第二部 侍韓流ドラマ

戦国デイズ – 武将たちの日記

豊臣秀吉くんの日記:第86回 金睟(キムス)


豊臣秀吉天正一九年五月四日

かれこれの利害は、論ずる暇がない。しこうして小をもって大に事(つかう)。

昼講を閉めるにあたり、朝鮮国王・宣祖(そんじょ)が言った。

弘文館(経籍管理)・副堤学(プジェハク:正三品)の金睟(キム・ス)四五歳は、柳成龍の意を受けて、この日に夕講があると聞いた。奏聞がまさに明へ発せんことを聞き、

私が代わって夕講に出よう。

と金睟は、弘文館・校理(キョリ:正五位)・沈垈に言った。

それはまたどうして…

沈垈は驚いて、抱えたいた本を思わず落とした。

私から王に奏聞べからずことを申し上げる。

先例、弘文館入直の官吏は王の目前において、講義する本の解釈を吟味し、文意を定める。しかし弘文館の官といえども、経筵(けいえん:王の教育)の位に斉(ひと)しい者でなければ、あえて次を奪えない。

おまえはついて来い!

は、はい!

同館・修撰(スチャン:正六品)の朴東賢は、沈垈が落とした本を拾って後を追いかけた。

 

金睟(キム・ス)

金睟

王の夕議。

ともに言うべくしてこれと言わざれば人を失う、と。

知経筵(論議を司る役所の一職)・黄廷彧(ファン・ジョンウク)が言う。

説教ですか。

金睟は失笑した。

まさに、孔子のお言葉である。

と宣祖は言って、左承旨(チャスンジ:国王秘書官)・柳根(ユ・グン)を顧みた。

承旨は奏聞をどう思うか。

大儀のあるところは伝えるべきですが、いちいち直奏すれば処しがたく、軽きに従って奏聞するのが宜しいでしょう。

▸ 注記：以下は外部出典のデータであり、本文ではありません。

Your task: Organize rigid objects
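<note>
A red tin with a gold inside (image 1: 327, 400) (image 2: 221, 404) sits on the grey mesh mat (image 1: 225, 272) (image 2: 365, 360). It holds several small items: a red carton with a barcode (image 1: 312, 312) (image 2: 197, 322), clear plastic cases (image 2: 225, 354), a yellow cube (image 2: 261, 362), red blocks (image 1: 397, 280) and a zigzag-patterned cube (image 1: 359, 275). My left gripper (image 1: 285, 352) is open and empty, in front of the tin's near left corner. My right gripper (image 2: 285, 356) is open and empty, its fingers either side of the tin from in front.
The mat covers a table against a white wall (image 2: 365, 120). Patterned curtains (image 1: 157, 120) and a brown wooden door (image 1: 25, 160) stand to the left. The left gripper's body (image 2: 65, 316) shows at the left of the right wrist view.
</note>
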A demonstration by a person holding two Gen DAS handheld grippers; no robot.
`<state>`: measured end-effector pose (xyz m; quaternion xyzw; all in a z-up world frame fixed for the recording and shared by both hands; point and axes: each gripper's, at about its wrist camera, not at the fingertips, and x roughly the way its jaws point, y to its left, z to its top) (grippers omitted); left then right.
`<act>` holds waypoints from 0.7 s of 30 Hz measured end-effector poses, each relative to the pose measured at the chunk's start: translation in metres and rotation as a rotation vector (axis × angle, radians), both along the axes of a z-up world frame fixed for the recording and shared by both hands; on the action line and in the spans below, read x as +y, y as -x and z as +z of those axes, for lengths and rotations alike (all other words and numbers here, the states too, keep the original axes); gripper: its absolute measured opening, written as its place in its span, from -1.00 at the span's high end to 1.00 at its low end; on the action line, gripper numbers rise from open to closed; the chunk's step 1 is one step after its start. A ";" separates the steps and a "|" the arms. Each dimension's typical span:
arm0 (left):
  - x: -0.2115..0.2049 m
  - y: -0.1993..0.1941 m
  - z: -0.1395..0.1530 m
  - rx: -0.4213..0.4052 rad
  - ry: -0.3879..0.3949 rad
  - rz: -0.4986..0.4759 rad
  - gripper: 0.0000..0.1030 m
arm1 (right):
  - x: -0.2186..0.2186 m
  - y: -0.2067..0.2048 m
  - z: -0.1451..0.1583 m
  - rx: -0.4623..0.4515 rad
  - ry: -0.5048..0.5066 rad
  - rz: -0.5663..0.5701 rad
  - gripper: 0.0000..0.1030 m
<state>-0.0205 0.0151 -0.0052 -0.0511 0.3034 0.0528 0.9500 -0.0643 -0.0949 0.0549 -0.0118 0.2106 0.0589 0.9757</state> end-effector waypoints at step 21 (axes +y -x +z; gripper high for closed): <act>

根は廷彧と師弟の事情あり。また柳成龍・金睟と親しく、その権力があるを見てこれに附く。

経筵官はいかが。

国王は、朴東賢を顧みて言った。

先ほどの孔子のお言葉は、ともに言うべからずしてこれと言えば言(ことば)を失う、と続きます。君子は人も言も失うべきではありませんが、果たして議政(ウイジョ:首相と左右副首相)はどちらを取るか。

論語・衛霊公篇――

金睟はその引用元を口にし、空しく上を見上げた。